Dear Jack and Malcolm,
As a fellow 68 year old politician I am shaking my head in wonder. The people who voted for me, and even more those who are my constituents but did not, expect my priorities to be their priorities.
But they also ask, “Where do you find the time for a personal life?” Because while they expect me to be available whenever they need me, they recognise that I will be more effective if I have some “me time” too.
What I do with my “me time” matters to them too. If I were a dullard with no outside interests, and with no interest in the outside world, with no interest in those outside my world, it would be difficult for me to listen to their interests and respond with any semblance of interest.
Because there is a fundamental difference between interest and interests.
Choose the right interests – in my case genealogy, social history, photography, news – and you then are able to take an interest – in others interests.
But if your interests are self-interest, then politics is something where you should be in the audience not on the stage.
If you choose self-interests that are self-serving, you are no longer serving those whom we are elected to serve.
In our Scottish Parliament our Code of Conduct talks of our need to be “selfless”. That's not a rule; it's an overriding principle which trumps merely reading the rules and ticking the boxes. Its language is clear:
“Members should take decisions solely in terms of the public interest. They should not act in order to gain financial or other material benefit for themselves, their family or friends.”
and the code also says:
“These principles set the tone for the relationship between members and those they represent and between the Parliament and the people of Scotland.”
We've given up the right to compartmentalise our life, the right to override our role as a Parliamentarian in favour of our private interest.
So why have you as long-serving politicians fallen into the trap of putting yourself before others, or at the very least – appearing to do so?
It can't be because you are hewn from different stone than the rest of us.

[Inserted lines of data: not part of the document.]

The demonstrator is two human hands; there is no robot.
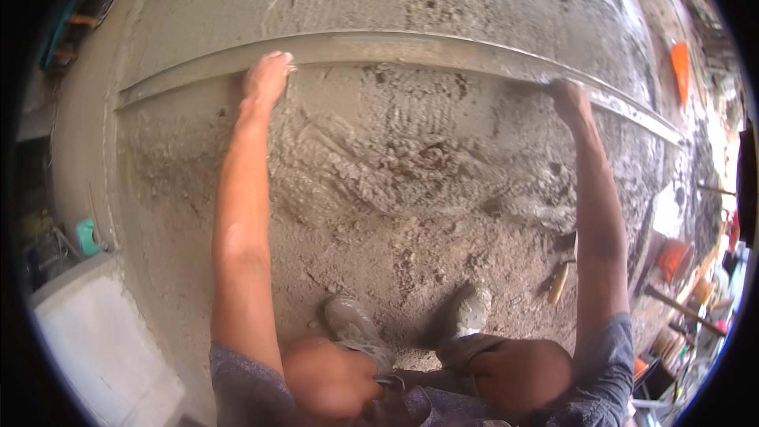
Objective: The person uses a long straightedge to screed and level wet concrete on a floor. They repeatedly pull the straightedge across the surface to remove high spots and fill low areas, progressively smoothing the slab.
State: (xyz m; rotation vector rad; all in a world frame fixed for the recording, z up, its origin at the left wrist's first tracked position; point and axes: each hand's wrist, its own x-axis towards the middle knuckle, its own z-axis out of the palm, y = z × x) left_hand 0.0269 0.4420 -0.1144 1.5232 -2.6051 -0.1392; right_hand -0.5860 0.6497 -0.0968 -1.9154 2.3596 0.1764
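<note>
A long, straight metal screed bar (395,49) spans the wet grey concrete (411,142) from left to right at arm's length. My left hand (267,79) is closed on its near edge, left of the middle, with grey smears on the fingers. Farther along, my right hand (571,99) grips the bar toward its right end; those fingers are partly in shadow. Beyond the bar the concrete looks fairly smooth. On the near side it lies lumpy and heaped in a ridge between my arms.
My mud-covered boots (350,318) stand on rough, crumbly ground. Near my right forearm lies a tool with a wooden handle (559,283). A pale slab (107,336) is at the lower left. Along the right side are an orange bucket (674,259), a long handle (684,310) and clutter.
</note>
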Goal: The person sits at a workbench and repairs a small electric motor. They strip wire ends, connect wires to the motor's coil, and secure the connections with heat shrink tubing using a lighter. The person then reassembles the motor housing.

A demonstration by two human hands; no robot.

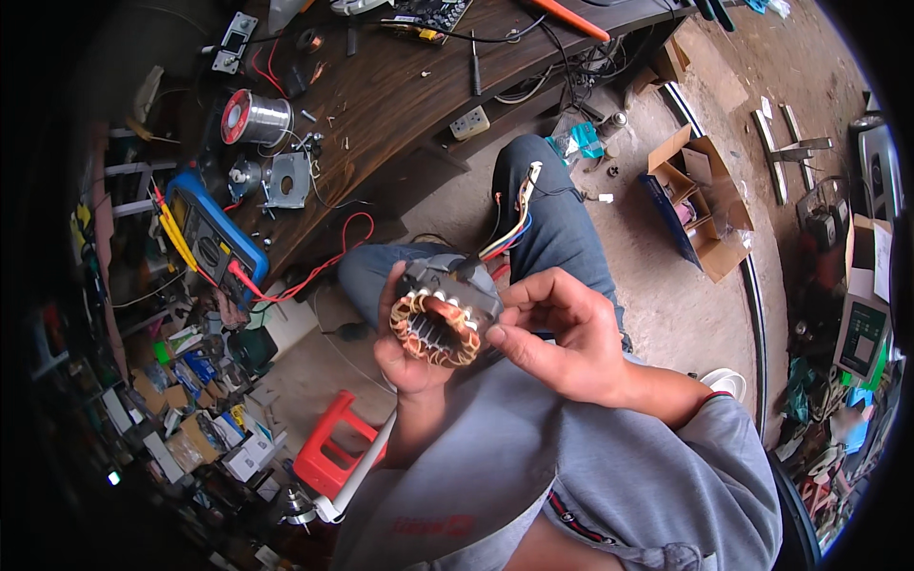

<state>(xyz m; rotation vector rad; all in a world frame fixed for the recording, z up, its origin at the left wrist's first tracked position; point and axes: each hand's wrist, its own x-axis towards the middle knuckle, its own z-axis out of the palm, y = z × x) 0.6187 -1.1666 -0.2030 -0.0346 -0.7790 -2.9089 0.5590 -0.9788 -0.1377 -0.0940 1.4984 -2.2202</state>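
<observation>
A motor stator [440,283] is held up over my lap, its dark laminated core topped by a ring of copper windings [465,337] tied with pale cord. Around its left side and underneath wraps my left hand [411,373]. My right hand [569,335] has thumb and fingers closed at the stator's right edge; the fingertips' exact contact is partly hidden. Several coloured lead wires [509,238] run up from the far side of the core to a white connector [535,171] over my right knee.
On the brown workbench [381,105] lie a solder spool [259,118], a metal motor cover [287,181] and a screwdriver [475,65]. A blue multimeter [217,238] with red and yellow leads sits at the left. An open cardboard box [719,205] stands on the floor to the right; a red plastic stool [328,447] is lower left.
</observation>
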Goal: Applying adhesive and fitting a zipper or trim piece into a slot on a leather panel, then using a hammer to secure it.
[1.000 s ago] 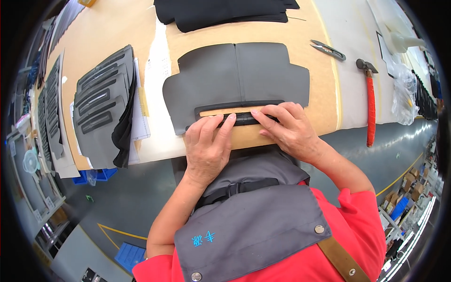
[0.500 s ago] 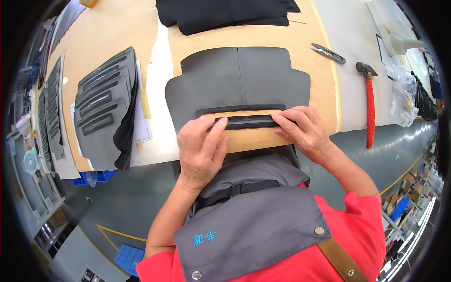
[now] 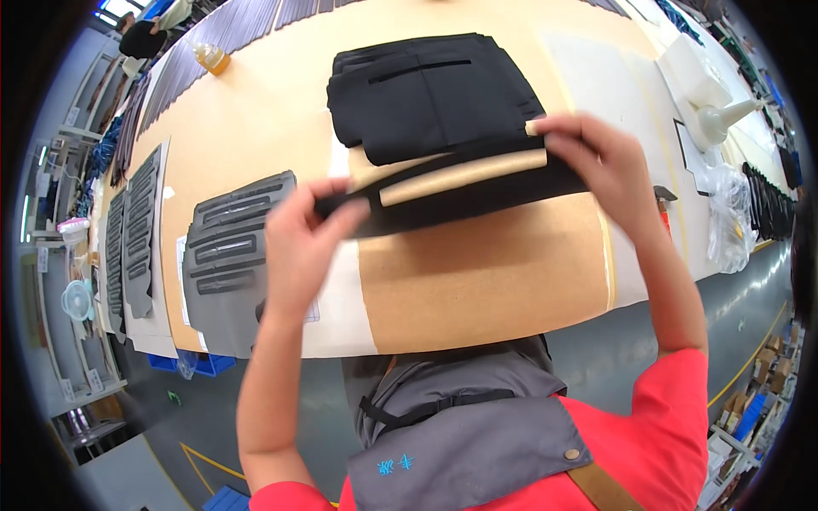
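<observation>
A black sheet panel with a long narrow slot (image 3: 477, 198) is held up off the table, slightly smeared by motion. Tan table shows through its slot. At its left end, my left hand (image 3: 300, 234) pinches the panel between thumb and fingers. My right hand (image 3: 603, 166) grips the opposite end, and a pale covering shows on one fingertip. Just beyond the raised panel lies a stack of black panels (image 3: 426, 94), the top one with a similar slot. Grey panels with black-framed slots (image 3: 228, 234) lie left of my left hand.
More grey panels (image 3: 141, 234) lie farther left. A bottle of amber liquid (image 3: 212, 59) stands at the far left. On the right are a white nozzle bottle (image 3: 716, 126), a clear plastic bag (image 3: 728, 217) and a hammer (image 3: 664, 204), partly hidden by my right forearm.
The grey panel that lay flat under my hands is gone from the table; a slotted panel is now raised with a black side showing. Both hands moved up and apart. The view shifted.
</observation>
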`<move>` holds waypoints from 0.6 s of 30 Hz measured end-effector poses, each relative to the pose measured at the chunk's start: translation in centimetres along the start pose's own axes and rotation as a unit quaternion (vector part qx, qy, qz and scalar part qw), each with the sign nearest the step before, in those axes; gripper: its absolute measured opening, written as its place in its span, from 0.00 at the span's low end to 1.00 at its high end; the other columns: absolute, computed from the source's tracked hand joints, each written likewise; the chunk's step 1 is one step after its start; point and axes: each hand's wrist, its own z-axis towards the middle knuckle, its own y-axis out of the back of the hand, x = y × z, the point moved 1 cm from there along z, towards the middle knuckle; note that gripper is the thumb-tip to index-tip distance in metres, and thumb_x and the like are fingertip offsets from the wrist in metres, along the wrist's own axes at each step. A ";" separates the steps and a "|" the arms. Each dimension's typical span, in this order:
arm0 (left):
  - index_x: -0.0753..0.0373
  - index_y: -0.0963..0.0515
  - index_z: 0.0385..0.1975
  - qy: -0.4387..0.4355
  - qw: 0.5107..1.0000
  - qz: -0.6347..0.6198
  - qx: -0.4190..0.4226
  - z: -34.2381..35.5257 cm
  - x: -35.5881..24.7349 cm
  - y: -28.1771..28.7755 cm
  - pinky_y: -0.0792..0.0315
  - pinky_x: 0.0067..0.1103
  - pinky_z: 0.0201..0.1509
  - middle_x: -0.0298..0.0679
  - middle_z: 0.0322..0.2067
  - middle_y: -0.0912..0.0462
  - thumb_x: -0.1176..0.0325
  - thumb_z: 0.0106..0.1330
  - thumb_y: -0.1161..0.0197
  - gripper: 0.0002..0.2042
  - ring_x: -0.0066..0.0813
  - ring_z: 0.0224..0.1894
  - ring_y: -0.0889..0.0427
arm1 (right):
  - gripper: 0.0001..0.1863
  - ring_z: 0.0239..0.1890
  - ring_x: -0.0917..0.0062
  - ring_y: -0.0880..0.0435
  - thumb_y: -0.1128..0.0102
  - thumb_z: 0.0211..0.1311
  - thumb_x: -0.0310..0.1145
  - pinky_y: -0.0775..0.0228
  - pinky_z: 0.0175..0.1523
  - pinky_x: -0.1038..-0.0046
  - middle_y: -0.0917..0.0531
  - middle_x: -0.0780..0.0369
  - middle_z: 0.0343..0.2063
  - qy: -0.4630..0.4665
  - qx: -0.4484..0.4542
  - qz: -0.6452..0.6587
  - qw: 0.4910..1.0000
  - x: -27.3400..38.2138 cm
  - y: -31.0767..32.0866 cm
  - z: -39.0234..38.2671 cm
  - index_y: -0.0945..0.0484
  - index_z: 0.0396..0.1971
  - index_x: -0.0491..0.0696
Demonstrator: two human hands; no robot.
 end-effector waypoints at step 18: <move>0.62 0.15 0.40 -0.158 0.986 0.022 -0.050 -8.8 3.6 -5.5 0.20 0.29 0.44 0.43 0.39 0.16 0.76 0.62 0.32 0.08 0.40 0.42 0.15 | 0.08 0.41 0.75 0.14 0.35 0.66 0.31 0.23 0.50 0.73 0.12 0.59 0.35 0.072 0.278 0.190 0.939 5.6 -23.3 8.8 0.17 0.40 0.42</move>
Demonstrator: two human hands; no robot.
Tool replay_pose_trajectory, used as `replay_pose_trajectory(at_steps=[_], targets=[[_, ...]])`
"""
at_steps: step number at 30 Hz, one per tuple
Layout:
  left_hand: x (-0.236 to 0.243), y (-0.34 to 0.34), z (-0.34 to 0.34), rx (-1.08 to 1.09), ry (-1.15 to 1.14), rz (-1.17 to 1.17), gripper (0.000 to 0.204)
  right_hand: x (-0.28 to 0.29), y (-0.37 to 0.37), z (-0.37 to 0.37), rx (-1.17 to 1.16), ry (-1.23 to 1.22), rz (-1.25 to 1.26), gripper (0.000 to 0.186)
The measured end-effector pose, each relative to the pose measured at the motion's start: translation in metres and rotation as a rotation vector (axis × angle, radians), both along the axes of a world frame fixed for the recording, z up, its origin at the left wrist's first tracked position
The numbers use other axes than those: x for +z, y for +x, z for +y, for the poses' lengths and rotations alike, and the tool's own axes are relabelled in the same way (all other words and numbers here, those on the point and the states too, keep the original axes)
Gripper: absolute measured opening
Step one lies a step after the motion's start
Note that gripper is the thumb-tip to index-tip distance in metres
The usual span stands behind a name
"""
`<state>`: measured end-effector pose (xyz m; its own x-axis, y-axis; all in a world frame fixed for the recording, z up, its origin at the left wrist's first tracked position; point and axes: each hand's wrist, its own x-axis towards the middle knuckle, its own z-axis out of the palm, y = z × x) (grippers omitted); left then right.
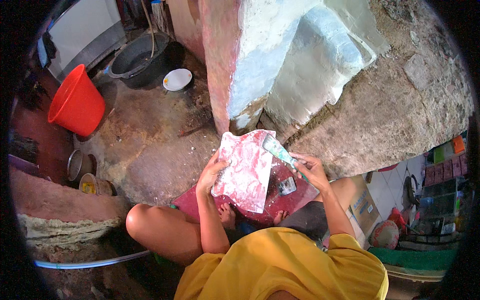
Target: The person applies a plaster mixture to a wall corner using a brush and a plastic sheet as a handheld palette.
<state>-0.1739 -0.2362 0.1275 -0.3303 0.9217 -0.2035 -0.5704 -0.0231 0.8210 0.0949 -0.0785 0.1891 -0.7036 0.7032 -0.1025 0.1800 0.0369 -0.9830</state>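
Observation:
My left hand (211, 173) grips the left edge of a flat red board (245, 172), its thumb lying on the face. White paste is smeared over much of the board. In my right hand (311, 170) is a putty knife (278, 150), held by its green handle, with its paste-smeared blade at the board's upper right corner. A small squarish grey-and-dark piece (287, 186) lies on the red surface (305, 199) below, near my feet. Ahead stands a wall corner (260, 55) coated with white and pale blue, beside a smooth grey-white patch (312, 75).
To the left are a tilted red bucket (77, 102), a large black tub (137, 60), a white lid or plate (177, 79) and small pots (97, 185). Rough stonework (395, 105) rises at the right. A cardboard box (364, 205) and household items stand by my right side.

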Motion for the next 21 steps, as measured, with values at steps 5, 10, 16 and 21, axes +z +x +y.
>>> replay_pose_trajectory(at_steps=[5,10,16,21], targets=[[0.011,-0.002,-0.006,0.053,-0.064,-0.019,0.062,-0.015,-0.008,0.0,-0.037,0.083,-0.031,0.026],[0.025,-0.011,-0.022,0.092,-0.023,-0.07,0.06,-0.023,0.014,-0.003,0.003,0.098,-0.185,0.027],[0.02,-0.006,-0.017,0.016,-0.168,0.086,0.058,-0.028,0.057,0.019,-0.02,0.22,-0.183,0.028],[0.001,-0.006,-0.019,-0.373,-0.128,0.11,0.058,0.094,0.038,0.044,0.342,0.295,-0.485,0.026]])
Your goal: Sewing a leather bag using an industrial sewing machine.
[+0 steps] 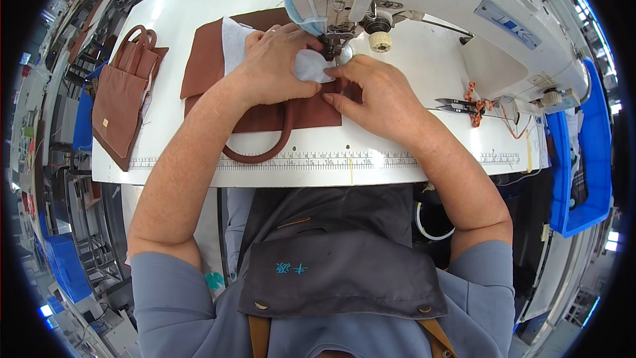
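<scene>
Beneath the needle of a white sewing machine lies a brown leather bag piece with a rounded handle and white lining. My left hand rests spread on the lining and leather, thumb and fingers apart, just left of the presser foot. Close to the needle on the right, the curled fingers of my right hand hold the edge of the leather piece. The exact contact under both hands is partly hidden.
A brown handled bag piece lies at the table's left edge. Thread snips with orange ties lie right of my right hand. A ruler strip runs along the front edge. A blue bin stands at the right.
</scene>
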`<state>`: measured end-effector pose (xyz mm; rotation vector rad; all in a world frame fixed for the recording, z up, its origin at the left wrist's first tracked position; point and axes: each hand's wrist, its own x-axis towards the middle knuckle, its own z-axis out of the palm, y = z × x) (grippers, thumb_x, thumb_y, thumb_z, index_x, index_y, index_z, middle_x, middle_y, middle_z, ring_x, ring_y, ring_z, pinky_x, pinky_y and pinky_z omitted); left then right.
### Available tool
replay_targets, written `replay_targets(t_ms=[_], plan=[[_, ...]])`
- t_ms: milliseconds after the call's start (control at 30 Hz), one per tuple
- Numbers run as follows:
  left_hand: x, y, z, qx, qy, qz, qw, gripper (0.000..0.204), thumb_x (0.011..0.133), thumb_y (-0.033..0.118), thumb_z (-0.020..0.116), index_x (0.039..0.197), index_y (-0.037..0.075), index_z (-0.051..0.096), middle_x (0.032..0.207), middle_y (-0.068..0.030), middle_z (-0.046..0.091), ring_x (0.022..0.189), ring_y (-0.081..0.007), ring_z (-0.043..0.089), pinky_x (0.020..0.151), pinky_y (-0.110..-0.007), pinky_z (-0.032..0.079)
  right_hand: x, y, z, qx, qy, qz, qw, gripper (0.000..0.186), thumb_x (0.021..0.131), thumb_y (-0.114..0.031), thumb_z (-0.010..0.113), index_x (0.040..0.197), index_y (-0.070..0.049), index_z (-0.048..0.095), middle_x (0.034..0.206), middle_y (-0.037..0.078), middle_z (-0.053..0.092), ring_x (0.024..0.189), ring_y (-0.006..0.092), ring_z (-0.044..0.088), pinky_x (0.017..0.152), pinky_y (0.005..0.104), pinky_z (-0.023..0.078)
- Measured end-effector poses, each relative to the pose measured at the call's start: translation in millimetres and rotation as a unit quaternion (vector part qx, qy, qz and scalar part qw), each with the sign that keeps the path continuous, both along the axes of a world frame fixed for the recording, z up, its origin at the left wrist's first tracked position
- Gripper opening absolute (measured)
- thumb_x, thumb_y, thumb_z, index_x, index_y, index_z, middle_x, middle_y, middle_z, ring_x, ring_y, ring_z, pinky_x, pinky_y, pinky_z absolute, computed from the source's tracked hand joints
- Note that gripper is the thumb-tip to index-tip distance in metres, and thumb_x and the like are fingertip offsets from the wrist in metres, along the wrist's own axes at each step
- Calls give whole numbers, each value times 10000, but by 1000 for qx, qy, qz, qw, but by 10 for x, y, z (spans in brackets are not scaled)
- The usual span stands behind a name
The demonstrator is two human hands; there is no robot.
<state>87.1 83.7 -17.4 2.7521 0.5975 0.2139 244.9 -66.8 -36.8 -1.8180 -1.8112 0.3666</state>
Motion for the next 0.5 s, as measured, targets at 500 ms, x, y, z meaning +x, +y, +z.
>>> replay_targets(t_ms=[500], plan=[[-253, -260, -270, 49, -126, -93, 986, 462, 796, 159, 699, 1238, 32, 665, 1338, -117, 629, 1264, -300, 574, 1132, -448, 375, 172, -18, -141, 157, -189, 32, 969, 467, 851, -418, 753, 1120, -36, 747, 999, 67, 676, 946, 238, 596, 773, 386, 498]])
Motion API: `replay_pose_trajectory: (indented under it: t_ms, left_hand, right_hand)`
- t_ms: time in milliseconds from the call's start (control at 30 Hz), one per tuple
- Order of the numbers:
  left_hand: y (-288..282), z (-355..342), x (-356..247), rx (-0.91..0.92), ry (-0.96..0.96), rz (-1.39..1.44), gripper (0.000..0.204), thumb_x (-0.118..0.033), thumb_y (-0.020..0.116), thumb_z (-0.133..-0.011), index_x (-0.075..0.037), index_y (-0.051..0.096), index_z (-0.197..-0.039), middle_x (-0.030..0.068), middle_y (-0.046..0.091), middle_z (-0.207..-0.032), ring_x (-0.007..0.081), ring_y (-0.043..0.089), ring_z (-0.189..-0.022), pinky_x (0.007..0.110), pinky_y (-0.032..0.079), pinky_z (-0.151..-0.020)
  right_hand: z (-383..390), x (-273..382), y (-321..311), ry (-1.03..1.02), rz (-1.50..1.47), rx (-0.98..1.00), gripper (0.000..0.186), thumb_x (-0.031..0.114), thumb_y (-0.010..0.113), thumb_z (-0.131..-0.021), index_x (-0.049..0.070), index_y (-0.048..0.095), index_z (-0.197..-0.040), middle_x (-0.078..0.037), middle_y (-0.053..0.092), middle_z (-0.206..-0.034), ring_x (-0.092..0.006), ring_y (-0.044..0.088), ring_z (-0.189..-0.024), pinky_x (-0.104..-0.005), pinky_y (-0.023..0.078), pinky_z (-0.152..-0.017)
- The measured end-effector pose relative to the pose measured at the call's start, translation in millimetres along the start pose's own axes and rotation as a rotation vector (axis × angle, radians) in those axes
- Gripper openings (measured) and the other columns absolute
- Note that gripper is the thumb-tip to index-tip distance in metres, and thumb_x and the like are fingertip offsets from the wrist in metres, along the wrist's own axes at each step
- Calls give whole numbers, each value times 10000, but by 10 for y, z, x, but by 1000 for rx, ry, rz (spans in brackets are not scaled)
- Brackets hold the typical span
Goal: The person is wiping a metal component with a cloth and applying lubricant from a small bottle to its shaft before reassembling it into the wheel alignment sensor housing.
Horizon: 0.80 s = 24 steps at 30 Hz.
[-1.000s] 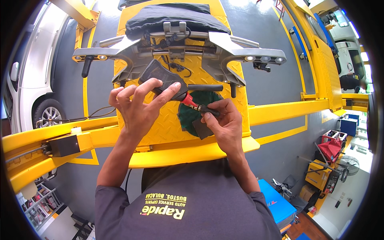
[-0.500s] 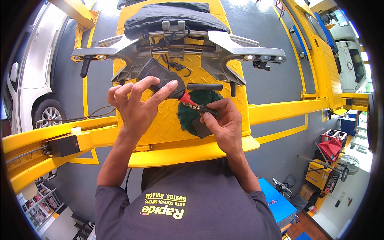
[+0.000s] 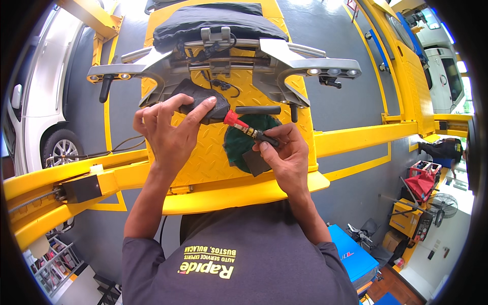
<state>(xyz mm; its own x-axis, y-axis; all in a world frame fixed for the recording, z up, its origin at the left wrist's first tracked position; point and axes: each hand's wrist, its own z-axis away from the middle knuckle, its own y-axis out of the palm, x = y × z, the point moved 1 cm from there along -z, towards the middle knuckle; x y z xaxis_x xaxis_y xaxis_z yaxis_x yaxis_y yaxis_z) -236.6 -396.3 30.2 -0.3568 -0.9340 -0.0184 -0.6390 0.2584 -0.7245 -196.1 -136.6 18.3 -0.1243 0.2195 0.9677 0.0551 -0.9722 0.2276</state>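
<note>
My left hand [image 3: 173, 119] is closed around a dark, wedge-shaped bottle [image 3: 204, 102] with a red nozzle [image 3: 231, 118] pointing right and toward me. My right hand [image 3: 287, 152] pinches a short black rod-like part [image 3: 265, 138] between thumb and fingers. Its banded metal end [image 3: 249, 131] meets or nearly meets the red nozzle; actual contact cannot be made out. Under both hands lies a green round cloth or pad [image 3: 236, 147], with a dark square piece [image 3: 255, 162] on its near edge. A black tube [image 3: 257, 110] rests just beyond the pad.
A silver metal frame [image 3: 277, 53] with two arms spans the yellow treadplate platform [image 3: 195, 168]. Dark fabric [image 3: 218, 23] is bundled behind it. Yellow lift arms [image 3: 366, 140] extend sideways. A white car [image 3: 46, 76] stands left; a person in dark clothing [image 3: 442, 148] is far right.
My left hand has drawn the bottle slightly left, and more of its red nozzle shows. My right hand has barely moved. A person has come into view at the far right.
</note>
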Motion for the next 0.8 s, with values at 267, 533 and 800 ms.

I see no argument to suggest that those who stand for election to Westminster are less driven by a desire to work for a better world than those who stand for other offices.
But we are all changed by our experience. Any job we take on gives us new skills, new friends, new interests. Being elected to public office is no different.
The minority who show that they are tempted by self-interest is too large to ignore.
There is talk of the “Westminster culture”. It's certainly very different from any other legislature in the world. Only China has a larger one. The United States gets by with 450 Congressmen and women and 100 Senators. Westminster has grown by salami slices to approaching 1,500.
They are many arguments for abolishing a chamber of any legislature which lacks the citizens' mandate.
And oppositions frequently suggest they will.
But perhaps your present difficulties are formed in part by adjacency to that chamber of entitlement - The Lords - who represent no one and are accountable to none. And which provides a well equipped club in a very expensive city from which too many of its members can pursue their private interests at public expense.
Perhaps you can now show again that you are still capable of the leadership which you have both demonstrated in senior office in the past, by foreswearing any offer to join Westminster's second chamber, a chamber with very, very different priorities from those that we serve as elected politicians.
Take the opportunity to return to “selflessness” as a guiding principle by telling us you will not go to an unelected Lords.
By example, lift up humility and lend your substitutional weight for moves to achieve its abolition – my preference – or replacement by a small democratic revising chamber.